**Work to be completed**:
Check the records below for the word "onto" and state how many lines contain it, replying with the number only.

**Data provided**:
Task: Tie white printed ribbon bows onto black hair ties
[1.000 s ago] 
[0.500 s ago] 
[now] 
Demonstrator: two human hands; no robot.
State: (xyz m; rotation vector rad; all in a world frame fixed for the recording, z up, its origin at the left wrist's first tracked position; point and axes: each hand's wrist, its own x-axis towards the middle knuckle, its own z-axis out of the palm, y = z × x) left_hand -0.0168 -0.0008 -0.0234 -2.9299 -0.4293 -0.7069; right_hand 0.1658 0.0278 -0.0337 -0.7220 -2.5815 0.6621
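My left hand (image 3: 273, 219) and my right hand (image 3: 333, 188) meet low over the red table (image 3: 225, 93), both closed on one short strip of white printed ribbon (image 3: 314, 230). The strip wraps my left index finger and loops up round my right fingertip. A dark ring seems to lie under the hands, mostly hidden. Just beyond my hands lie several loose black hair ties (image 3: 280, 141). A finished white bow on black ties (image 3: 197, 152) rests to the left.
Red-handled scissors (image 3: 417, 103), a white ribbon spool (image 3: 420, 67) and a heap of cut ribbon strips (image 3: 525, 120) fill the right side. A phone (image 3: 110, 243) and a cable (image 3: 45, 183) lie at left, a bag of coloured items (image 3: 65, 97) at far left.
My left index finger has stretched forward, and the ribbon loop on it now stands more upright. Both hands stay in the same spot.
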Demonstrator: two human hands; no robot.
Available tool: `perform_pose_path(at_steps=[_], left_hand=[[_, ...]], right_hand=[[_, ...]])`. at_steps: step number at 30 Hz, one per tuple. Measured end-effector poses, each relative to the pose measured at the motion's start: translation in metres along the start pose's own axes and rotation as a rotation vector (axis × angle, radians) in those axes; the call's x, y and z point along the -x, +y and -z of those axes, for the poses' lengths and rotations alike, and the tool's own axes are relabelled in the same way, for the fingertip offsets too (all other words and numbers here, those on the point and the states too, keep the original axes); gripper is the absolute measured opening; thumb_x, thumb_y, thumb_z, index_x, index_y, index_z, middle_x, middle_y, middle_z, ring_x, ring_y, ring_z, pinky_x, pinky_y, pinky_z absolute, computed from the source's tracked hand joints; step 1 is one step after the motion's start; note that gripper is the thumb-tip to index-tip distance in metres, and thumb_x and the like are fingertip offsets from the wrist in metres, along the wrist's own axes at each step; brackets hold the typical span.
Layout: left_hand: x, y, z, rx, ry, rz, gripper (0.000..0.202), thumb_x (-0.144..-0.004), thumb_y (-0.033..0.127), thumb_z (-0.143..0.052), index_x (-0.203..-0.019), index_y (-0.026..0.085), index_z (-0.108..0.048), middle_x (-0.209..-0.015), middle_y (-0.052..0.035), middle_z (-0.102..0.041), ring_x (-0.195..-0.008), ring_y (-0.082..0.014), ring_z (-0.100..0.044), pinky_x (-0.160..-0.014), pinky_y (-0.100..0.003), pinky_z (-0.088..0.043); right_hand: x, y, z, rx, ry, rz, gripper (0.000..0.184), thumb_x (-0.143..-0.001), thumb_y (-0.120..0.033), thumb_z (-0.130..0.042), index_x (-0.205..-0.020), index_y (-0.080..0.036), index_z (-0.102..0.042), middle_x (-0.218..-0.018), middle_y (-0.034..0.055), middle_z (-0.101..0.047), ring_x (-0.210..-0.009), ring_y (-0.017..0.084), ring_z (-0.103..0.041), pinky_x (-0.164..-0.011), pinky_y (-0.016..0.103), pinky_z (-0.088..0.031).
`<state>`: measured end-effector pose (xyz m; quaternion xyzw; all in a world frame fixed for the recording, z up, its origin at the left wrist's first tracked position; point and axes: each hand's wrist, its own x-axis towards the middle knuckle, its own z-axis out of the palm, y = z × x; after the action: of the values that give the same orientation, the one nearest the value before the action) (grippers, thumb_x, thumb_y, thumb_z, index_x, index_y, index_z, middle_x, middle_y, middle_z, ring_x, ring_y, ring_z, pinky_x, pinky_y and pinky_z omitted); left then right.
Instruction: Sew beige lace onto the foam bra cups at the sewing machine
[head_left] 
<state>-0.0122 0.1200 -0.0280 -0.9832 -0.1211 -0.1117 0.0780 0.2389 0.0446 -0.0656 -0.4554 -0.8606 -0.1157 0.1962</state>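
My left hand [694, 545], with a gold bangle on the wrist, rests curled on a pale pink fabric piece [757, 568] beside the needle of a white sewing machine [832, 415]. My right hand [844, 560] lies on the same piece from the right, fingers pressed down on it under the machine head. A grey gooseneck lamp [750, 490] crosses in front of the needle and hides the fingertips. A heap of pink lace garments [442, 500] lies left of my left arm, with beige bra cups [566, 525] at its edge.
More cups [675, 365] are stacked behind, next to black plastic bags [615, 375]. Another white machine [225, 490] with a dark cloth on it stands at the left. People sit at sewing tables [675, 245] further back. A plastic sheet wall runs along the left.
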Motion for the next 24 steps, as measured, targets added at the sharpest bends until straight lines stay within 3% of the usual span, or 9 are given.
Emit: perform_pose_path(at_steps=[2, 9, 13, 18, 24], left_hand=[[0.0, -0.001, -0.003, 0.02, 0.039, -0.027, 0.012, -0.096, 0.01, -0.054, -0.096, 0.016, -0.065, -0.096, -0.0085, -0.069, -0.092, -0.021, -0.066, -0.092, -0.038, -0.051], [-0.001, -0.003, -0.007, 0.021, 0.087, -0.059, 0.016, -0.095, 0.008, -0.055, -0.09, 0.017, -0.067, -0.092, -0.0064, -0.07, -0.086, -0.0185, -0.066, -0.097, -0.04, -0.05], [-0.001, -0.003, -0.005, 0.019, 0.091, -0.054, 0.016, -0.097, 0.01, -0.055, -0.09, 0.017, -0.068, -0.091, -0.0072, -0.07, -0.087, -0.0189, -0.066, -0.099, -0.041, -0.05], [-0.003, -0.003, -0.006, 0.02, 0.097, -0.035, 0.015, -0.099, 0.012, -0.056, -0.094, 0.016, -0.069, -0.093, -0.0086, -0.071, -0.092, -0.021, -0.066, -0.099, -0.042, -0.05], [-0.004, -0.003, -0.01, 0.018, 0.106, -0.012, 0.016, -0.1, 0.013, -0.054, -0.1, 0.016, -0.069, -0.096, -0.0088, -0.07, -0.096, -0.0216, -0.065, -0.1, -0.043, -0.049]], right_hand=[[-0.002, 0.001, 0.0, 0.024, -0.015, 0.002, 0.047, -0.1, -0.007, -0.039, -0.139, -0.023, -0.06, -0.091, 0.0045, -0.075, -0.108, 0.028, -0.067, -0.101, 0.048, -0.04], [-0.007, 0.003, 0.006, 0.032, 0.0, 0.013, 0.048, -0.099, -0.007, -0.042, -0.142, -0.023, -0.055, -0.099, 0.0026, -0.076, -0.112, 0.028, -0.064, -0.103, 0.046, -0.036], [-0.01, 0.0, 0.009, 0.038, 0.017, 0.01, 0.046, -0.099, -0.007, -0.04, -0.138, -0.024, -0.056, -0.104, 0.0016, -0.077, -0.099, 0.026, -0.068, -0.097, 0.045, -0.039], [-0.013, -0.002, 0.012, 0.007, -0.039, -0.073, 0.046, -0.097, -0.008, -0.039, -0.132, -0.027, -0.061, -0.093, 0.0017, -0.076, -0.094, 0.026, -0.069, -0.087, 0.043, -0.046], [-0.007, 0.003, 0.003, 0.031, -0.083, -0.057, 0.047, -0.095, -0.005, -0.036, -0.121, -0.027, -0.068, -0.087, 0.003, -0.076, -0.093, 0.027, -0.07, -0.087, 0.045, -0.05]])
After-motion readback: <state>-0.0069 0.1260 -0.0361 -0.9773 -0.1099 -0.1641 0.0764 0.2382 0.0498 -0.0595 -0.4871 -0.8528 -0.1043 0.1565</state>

**Exercise answer**:
2